The ship-from-store dynamic provided by Fillogic can alleviate the costs that would typically occur from shipping these items from a distribution center that is miles away from the end consumer.

“Innately, if a retailer is now able to increase the percentage of online orders being fulfilled out of their stores, you’re lowering fulfillment costs and the transportation cost because a smaller percent of your online orders are now coming from a distribution center in the middle of the country,” Caucci said. “They’re able to fulfill a larger percent of your online orders closest to that target consumer.”

Although the platform helps retailers optimize their existing assets, including their employees, a retailer can elect to offload the labor associated with picking and packing ship-from-store orders entirely onto the Fillogic team, which ideally can minimize associated labor costs as well.

Fillogic also aims to help carriers, which experienced challenges throughout the past year and into the holiday season as online orders increased to unprecedented levels.

While New York City-based Fillogic operates its own micro-distribution hubs across the U.S. Northeast, including eight in shopping centers in Connecticut, New York, New Jersey and Pennsylvania, the company expects to have 15 locations contracted by the March.
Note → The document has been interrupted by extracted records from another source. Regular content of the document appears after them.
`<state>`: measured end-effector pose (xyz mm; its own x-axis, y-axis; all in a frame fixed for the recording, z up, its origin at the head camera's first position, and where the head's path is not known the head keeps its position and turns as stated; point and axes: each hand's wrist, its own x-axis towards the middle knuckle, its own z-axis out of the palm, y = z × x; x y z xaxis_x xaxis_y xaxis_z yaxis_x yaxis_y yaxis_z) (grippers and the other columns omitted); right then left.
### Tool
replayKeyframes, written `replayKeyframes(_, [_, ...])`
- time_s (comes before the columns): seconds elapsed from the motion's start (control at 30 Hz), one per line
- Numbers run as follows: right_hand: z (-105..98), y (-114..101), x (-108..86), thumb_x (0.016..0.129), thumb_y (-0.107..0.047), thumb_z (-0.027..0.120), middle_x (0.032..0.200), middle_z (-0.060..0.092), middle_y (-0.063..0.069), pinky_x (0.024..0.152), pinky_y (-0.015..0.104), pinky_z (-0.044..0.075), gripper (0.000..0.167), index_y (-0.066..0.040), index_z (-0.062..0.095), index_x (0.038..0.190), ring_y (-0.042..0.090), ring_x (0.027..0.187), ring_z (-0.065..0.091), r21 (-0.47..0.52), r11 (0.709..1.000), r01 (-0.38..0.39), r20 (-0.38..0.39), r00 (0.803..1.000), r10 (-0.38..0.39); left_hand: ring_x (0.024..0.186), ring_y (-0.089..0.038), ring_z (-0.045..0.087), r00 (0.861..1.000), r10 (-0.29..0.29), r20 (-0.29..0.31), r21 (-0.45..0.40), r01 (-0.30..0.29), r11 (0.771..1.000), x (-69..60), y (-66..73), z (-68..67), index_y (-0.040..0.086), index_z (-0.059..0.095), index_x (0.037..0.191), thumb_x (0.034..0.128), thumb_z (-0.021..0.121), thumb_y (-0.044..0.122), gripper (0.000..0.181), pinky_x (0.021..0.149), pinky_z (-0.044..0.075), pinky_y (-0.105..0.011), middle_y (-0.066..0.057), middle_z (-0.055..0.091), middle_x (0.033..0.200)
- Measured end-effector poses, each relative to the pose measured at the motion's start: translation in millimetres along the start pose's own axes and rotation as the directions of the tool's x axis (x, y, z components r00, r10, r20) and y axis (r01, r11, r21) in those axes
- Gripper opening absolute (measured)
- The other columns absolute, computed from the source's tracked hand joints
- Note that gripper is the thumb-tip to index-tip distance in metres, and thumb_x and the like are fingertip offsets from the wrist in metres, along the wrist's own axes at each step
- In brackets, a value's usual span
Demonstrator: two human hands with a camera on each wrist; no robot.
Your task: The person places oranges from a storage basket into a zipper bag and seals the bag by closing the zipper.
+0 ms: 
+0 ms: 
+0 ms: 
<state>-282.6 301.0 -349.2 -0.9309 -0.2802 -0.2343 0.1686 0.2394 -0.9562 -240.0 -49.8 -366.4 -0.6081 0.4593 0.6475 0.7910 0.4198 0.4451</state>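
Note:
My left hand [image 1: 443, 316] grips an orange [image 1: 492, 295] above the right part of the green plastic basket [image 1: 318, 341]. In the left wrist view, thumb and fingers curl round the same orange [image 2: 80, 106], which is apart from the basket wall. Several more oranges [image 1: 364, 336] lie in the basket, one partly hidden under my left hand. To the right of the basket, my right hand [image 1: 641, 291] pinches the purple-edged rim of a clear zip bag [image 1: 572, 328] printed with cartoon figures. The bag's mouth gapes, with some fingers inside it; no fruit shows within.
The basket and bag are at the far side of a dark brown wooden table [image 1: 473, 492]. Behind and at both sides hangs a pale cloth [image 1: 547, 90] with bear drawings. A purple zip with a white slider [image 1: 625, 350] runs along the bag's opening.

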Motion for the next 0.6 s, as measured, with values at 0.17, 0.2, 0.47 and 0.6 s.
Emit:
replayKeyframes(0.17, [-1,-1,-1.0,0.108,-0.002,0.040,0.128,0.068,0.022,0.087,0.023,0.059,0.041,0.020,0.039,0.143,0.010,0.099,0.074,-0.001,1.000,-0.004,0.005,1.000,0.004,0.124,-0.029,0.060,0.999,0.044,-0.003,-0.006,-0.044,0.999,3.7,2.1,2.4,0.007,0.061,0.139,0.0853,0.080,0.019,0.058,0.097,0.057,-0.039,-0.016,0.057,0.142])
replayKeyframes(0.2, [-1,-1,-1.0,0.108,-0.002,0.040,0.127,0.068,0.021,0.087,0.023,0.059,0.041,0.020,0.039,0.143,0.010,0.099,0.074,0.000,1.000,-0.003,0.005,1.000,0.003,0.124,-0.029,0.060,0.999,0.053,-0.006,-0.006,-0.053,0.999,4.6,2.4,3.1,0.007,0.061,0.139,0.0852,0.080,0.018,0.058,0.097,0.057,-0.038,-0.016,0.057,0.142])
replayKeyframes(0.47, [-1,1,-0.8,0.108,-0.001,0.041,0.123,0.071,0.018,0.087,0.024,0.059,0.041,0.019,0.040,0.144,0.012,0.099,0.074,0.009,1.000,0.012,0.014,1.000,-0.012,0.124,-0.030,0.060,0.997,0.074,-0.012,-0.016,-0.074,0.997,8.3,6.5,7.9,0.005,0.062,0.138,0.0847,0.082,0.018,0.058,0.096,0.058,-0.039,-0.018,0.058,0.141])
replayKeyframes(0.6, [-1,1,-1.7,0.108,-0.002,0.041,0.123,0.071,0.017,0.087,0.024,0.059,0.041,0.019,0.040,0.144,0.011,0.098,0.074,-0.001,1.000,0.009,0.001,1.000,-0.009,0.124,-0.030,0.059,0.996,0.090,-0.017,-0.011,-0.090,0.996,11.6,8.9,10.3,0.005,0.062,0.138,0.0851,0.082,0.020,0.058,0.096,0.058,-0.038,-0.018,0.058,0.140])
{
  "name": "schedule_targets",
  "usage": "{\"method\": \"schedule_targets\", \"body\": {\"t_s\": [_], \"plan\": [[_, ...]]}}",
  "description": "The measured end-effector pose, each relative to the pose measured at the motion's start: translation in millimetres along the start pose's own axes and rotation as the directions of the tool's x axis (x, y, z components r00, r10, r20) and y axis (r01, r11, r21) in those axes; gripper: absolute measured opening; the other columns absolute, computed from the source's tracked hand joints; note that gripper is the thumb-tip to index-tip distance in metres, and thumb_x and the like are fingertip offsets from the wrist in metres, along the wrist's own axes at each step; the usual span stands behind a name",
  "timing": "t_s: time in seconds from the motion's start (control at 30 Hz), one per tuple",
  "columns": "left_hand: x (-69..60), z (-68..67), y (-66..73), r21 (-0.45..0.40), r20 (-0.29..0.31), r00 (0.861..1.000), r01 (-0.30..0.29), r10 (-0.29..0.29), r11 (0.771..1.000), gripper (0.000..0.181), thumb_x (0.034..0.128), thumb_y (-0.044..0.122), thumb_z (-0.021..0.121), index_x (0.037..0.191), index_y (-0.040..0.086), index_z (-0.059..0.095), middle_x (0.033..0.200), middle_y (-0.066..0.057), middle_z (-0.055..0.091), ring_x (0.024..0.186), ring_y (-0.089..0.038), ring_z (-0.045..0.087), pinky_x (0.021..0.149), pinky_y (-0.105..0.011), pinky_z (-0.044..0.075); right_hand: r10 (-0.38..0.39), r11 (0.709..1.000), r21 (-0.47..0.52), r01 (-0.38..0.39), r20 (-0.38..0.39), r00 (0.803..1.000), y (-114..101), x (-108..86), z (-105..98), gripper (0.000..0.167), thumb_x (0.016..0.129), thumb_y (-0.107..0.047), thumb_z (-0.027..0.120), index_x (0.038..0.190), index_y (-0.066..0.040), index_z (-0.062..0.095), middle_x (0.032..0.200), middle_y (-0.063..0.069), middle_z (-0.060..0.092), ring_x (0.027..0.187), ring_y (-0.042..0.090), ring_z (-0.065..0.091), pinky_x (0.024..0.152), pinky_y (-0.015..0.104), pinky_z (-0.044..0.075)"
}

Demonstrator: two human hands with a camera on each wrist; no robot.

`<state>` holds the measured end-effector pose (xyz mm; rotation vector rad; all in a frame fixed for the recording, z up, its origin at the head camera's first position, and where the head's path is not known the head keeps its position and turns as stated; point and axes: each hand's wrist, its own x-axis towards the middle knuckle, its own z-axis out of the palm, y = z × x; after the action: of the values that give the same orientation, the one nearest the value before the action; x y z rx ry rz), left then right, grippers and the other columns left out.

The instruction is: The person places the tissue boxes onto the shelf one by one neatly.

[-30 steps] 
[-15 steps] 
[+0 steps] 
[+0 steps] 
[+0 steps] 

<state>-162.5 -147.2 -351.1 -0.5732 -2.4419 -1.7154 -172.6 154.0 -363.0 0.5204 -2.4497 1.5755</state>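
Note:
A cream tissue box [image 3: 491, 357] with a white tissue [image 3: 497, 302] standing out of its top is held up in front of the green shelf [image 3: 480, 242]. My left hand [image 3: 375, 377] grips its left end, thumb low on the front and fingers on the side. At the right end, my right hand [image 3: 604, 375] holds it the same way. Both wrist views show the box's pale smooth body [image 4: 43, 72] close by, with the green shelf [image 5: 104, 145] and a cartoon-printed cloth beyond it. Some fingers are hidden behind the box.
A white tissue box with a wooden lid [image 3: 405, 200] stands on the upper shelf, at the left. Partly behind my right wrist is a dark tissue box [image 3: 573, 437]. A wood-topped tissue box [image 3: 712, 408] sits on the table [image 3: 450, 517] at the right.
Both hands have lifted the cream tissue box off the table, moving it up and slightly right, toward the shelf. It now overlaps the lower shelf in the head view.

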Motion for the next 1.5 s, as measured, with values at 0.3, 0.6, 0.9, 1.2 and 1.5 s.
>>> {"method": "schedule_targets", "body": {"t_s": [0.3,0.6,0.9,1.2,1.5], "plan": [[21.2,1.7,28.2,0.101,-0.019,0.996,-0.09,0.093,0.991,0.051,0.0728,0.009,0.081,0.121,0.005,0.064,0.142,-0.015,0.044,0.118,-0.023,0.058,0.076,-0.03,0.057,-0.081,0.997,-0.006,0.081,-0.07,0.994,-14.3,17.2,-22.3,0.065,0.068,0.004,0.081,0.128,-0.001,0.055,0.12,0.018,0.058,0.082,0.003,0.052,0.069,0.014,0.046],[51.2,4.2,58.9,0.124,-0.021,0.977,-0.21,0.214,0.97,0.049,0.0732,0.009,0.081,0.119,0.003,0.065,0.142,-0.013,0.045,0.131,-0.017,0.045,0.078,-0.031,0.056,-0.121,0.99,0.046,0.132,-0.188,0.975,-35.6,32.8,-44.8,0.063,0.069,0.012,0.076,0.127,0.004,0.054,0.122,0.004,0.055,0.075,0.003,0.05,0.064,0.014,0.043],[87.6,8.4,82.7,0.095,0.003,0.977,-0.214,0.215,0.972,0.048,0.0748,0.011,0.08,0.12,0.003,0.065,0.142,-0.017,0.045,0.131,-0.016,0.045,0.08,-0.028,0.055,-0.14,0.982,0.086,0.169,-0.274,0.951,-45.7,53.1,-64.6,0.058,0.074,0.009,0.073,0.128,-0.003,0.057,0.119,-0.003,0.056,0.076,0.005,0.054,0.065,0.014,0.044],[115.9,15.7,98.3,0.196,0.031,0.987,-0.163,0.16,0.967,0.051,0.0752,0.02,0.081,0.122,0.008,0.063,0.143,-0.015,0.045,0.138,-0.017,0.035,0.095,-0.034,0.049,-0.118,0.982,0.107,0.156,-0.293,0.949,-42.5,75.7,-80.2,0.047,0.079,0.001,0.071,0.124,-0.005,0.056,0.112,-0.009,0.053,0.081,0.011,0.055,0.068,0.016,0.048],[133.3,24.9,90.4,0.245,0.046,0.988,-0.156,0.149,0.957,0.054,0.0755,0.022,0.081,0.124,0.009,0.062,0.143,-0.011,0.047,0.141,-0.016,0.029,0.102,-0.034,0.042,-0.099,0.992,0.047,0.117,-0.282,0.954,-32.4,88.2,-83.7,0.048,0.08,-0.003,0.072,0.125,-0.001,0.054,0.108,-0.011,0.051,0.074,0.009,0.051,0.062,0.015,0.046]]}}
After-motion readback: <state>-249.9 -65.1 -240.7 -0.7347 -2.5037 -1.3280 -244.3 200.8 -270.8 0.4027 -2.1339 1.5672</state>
“It’s not one retailer needing to turn a store dark and convert that solely into a distribution or fulfillment operation, but really a shared amenity for all of the retailers under that same roof to democratize some of these processes, and, and really level the playing field for the broader retail ecosystem,” Caucci said.

The team expects a minimum of 30 hubs built by the end of the year, but it could be as many as 45, given the company’s aggressive growth plans. With more than 450 retail centers in its network as part of its collaborations with the major shopping centers, Fillogic sees significant potential for expansion.

With the funding, the company’s hub network will expand to more strategic markets in the Mid-Atlantic, as well as other major U.S. metropolitan areas, including Atlanta, Dallas, Los Angeles, Miami, Phoenix and San Francisco.

Despite its presence in major shopping centers, the company’s distribution hubs are designed to fulfill orders made at digitally native brands that lack a physical presence.

“When you think about it, e-commerce at scale is not cheap. If you’re going to go build more distribution centers in the middle of country, because you want to provide a wider assortment for your consumers, you’re only servicing off of one inventory in the middle of that country,” said Thayer. “Retailers need to reach their consumer from their most valuable assets, their existing stores, their inventory and the people that service them. We provide a transactional logistics service that makes that more efficient.”

Now that the company has its latest funding in hand, Fillogic can further support its next steps to grow the team and develop its platform, including its delivery partner network and proprietary routing technology.

The recent round was led by James McCann, chairman and CEO of Food Retail Ventures, who will be joining the Fillogic board. Additional investors include Jamestown LP, GroundBreak Ventures, Revelry Ventures Partners, XRC Labs, Green Egg Ventures, and other strategic angels including Sandy Sigal.